→ WHAT IS EXPECTED: What you return should be the entries, unchanged, without their pictures.

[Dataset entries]
───

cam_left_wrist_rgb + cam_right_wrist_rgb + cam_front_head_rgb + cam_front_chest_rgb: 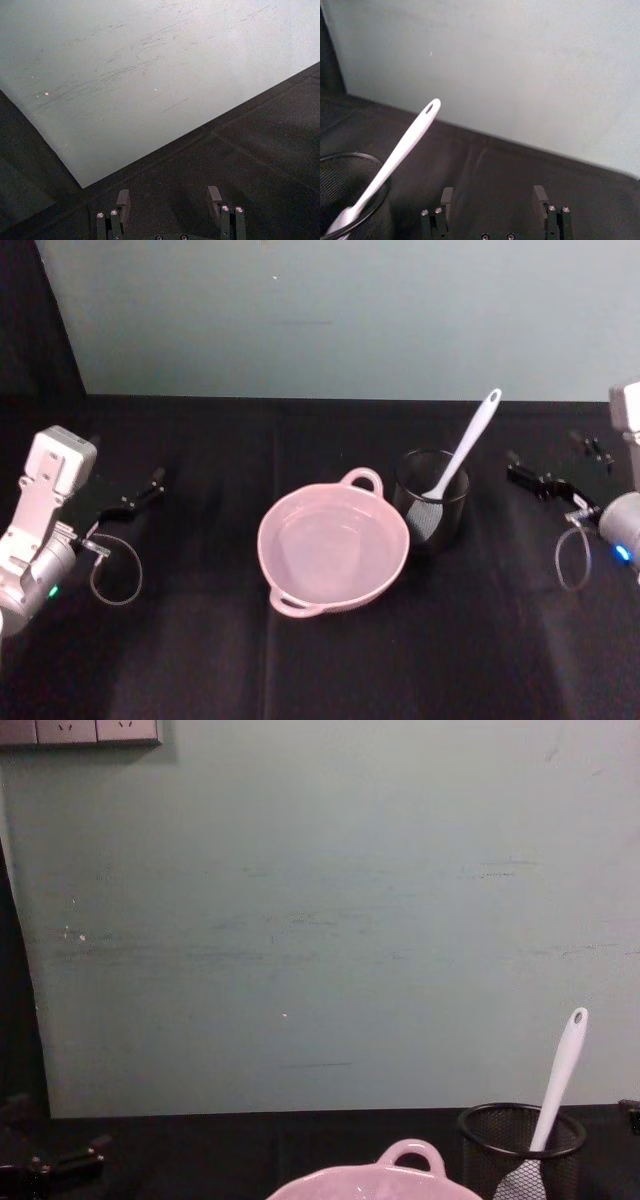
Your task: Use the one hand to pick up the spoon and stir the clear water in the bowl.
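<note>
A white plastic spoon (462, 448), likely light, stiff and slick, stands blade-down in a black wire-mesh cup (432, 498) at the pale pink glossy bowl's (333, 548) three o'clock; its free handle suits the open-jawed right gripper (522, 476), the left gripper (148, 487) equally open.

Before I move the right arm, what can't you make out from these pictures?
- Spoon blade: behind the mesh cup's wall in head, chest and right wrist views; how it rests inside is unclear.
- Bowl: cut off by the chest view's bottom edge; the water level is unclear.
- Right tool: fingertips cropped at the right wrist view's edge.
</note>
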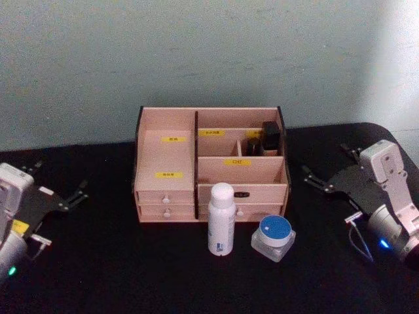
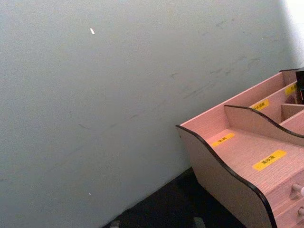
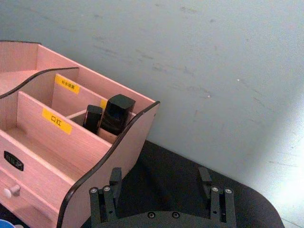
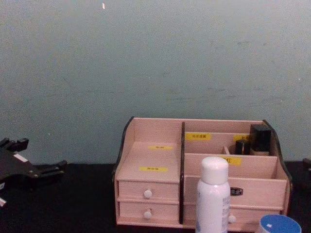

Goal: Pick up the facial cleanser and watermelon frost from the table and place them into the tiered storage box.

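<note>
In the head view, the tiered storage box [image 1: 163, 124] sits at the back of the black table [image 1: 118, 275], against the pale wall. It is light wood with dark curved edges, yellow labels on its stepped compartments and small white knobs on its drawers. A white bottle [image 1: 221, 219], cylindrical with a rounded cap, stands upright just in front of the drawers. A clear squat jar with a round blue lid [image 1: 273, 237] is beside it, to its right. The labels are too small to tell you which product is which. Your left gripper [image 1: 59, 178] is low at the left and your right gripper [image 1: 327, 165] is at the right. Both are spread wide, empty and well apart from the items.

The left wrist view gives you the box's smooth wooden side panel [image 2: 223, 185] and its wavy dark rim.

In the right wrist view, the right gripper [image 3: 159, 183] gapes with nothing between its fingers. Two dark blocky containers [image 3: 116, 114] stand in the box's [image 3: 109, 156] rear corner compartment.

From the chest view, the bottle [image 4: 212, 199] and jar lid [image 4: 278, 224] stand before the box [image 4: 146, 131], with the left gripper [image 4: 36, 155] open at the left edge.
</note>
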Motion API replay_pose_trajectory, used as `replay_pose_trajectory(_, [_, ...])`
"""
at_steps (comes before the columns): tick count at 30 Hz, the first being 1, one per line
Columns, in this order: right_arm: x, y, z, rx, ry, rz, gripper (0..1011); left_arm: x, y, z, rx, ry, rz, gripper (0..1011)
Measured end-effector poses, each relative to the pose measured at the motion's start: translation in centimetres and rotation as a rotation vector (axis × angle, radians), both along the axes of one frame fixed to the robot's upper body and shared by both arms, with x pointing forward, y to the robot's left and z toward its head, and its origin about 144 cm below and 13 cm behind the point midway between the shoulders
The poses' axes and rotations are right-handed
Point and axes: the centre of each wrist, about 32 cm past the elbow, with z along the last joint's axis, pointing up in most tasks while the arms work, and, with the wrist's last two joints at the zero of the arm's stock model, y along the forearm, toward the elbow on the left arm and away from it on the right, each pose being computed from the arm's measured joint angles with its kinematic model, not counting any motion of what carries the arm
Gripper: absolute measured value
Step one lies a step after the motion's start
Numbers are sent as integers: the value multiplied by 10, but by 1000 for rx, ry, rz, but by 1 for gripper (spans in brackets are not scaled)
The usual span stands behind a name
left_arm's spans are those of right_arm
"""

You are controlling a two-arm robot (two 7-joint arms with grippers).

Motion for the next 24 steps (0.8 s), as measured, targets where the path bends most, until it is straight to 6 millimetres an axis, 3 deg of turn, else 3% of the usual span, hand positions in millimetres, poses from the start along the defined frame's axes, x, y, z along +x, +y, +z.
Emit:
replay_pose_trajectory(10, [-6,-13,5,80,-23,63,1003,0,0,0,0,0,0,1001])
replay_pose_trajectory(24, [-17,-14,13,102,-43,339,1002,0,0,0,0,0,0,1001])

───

→ ANSWER TO THIS PROBLEM:
cam_left_wrist_rgb + cam_right_wrist_rgb + cam_front_head_rgb + cam_front_chest_rgb: 
Your task: Use the one hand to pick up the spoon and stir the clear water in the bowl.
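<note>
A white plastic spoon (462, 448), likely light, stiff and slick, stands blade-down in a black wire-mesh cup (432, 498) at the pale pink glossy bowl's (333, 548) three o'clock; its free handle suits the open-jawed right gripper (522, 476), the left gripper (148, 487) equally open.

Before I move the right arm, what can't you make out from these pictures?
- Spoon blade: behind the mesh cup's wall in head, chest and right wrist views; how it rests inside is unclear.
- Bowl: cut off by the chest view's bottom edge; the water level is unclear.
- Right tool: fingertips cropped at the right wrist view's edge.
</note>
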
Goal: Pick up the facial cleanser and watermelon frost from the table and place them into the tiered storage box.

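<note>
In the head view, the tiered storage box [image 1: 163, 124] sits at the back of the black table [image 1: 118, 275], against the pale wall. It is light wood with dark curved edges, yellow labels on its stepped compartments and small white knobs on its drawers. A white bottle [image 1: 221, 219], cylindrical with a rounded cap, stands upright just in front of the drawers. A clear squat jar with a round blue lid [image 1: 273, 237] is beside it, to its right. The labels are too small to tell you which product is which. Your left gripper [image 1: 59, 178] is low at the left and your right gripper [image 1: 327, 165] is at the right. Both are spread wide, empty and well apart from the items.

The left wrist view gives you the box's smooth wooden side panel [image 2: 223, 185] and its wavy dark rim.

In the right wrist view, the right gripper [image 3: 159, 183] gapes with nothing between its fingers. Two dark blocky containers [image 3: 116, 114] stand in the box's [image 3: 109, 156] rear corner compartment.

From the chest view, the bottle [image 4: 212, 199] and jar lid [image 4: 278, 224] stand before the box [image 4: 146, 131], with the left gripper [image 4: 36, 155] open at the left edge.
</note>
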Motion API replay_pose_trajectory, used as `replay_pose_trajectory(_, [_, ...])`
"""
at_steps (comes before the columns): tick count at 30 Hz, the first being 1, one per line
Columns, in this order: right_arm: x, y, z, rx, ry, rz, gripper (0..1011); left_arm: x, y, z, rx, ry, rz, gripper (0..1011)
Measured end-effector poses, each relative to the pose measured at the motion's start: translation in centimetres and rotation as a rotation vector (axis × angle, radians), both along the axes of one frame fixed to the robot's upper body and shared by both arms, with x pointing forward, y to the robot's left and z toward its head, and its origin about 144 cm below and 13 cm behind the point midway between the shoulders
The poses' axes and rotations are right-handed
Point and axes: the centre of each wrist, about 32 cm past the elbow, with z along the last joint's axis, pointing up in most tasks while the arms work, and, with the wrist's last two joints at the zero of the arm's stock model, y along the forearm, toward the elbow on the left arm and away from it on the right, each pose being computed from the arm's measured joint angles with its kinematic model, not counting any motion of what carries the arm
Gripper: absolute measured value
Step one lies a step after the motion's start
Numbers are sent as integers: the value multiplied by 10, but by 1000 for rx, ry, rz, but by 1 for gripper (spans in brackets are not scaled)
The usual span stands behind a name
left_arm's spans are those of right_arm
"""

You are controlling a two-arm robot (two 7-joint arms with grippers).

Motion for the next 24 steps (0.8 s), as measured, targets where the path bends most, until it is straight to 6 millimetres an axis, 3 deg of turn, else 3% of the usual span, hand positions in millimetres, poses from the start along the defined frame's axes, x, y, z along +x, +y, +z.
Emit:
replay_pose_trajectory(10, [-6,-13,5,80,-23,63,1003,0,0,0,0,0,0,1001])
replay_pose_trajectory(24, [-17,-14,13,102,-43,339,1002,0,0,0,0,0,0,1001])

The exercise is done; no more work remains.